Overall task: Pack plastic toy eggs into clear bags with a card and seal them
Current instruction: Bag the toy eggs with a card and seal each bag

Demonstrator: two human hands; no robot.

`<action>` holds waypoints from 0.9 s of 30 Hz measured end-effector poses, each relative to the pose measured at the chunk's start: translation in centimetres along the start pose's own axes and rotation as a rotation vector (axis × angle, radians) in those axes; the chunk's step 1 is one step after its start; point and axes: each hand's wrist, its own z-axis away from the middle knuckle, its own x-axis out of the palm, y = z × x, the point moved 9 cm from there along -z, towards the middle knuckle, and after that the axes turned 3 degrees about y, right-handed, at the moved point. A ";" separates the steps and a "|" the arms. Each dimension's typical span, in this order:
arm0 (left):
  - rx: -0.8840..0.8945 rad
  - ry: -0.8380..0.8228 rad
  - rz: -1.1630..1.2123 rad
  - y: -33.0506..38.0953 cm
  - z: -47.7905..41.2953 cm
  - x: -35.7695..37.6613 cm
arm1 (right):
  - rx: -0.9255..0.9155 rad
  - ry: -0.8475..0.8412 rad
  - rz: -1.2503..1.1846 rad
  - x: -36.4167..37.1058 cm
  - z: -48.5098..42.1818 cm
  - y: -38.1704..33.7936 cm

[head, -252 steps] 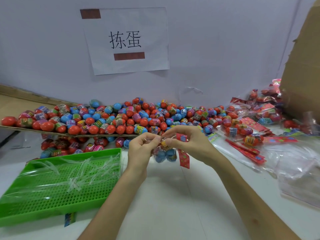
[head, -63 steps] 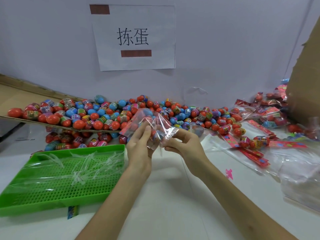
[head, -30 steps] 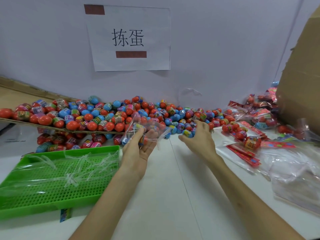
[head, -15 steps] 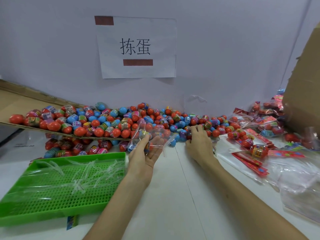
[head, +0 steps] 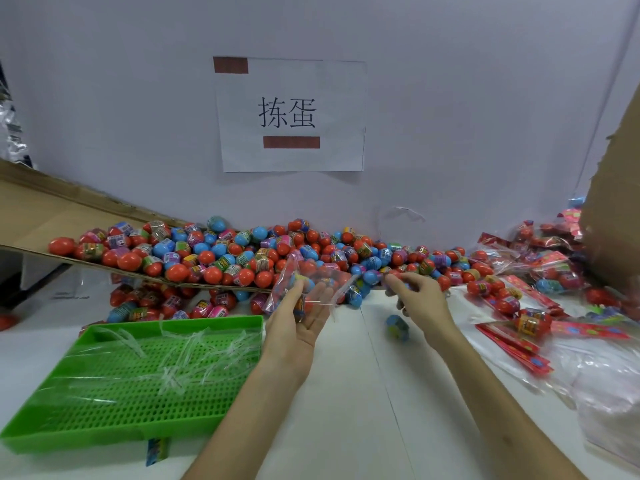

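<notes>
Standing up from the left hand [head: 298,323], the clear bag [head: 313,277] is over the middle of the desk [head: 346,410], just in front of the pile of toy eggs [head: 242,251]. The hand lies palm up with its fingers nearly straight. Its grip looks closed on the bag's lower edge, with the thumb pressing the film against the fingers. A few eggs show as blurs inside the bag.

The right hand [head: 420,301] hovers just to the right, apart from the bag, its fingers curled and the tips drawn together. Whether that grip is clamped on an egg or on nothing I cannot tell, since the tips blur into the pile behind them. Below this hand is a single blue egg [head: 397,327]; I cannot tell if it lies on the white desk or is just above it.

The pile runs along the wall, and its left part rests on a tilted cardboard sheet [head: 52,209] with more eggs underneath. Near the left forearm sits a green tray [head: 86,420] holding loose clear strips [head: 180,355]. Right of the right forearm lie red cards [head: 512,346]. Farther back are filled bags [head: 547,268], beside a cardboard box [head: 616,220]. Empty clear bags [head: 609,393] are heaped at the right edge. A paper sign [head: 291,114] hangs on the wall above the eggs — two dark tape strips on it.
</notes>
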 end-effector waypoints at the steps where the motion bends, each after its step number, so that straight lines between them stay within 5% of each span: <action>1: 0.001 0.004 0.013 0.1 0.0 0.0 | 0.022 -0.035 -0.084 -0.1 0.6 -0.5; 11: 0.049 0.025 -0.041 0.3 -0.5 -0.8 | -0.006 -0.620 -0.281 5.3 7.4 -5.6; 23: -0.003 -0.095 -0.158 -1.4 0.0 0.4 | -0.180 -0.118 -0.289 5.0 8.0 -5.9; 27: -0.021 -0.097 -0.169 -1.9 0.0 0.4 | -0.256 -0.115 -0.171 4.8 7.9 -6.5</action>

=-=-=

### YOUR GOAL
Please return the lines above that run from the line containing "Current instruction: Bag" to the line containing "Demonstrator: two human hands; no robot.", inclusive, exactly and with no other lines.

### EXPECTED ANSWER
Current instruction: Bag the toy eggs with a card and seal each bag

Demonstrator: two human hands; no robot.

The answer is complete, and the exercise is done.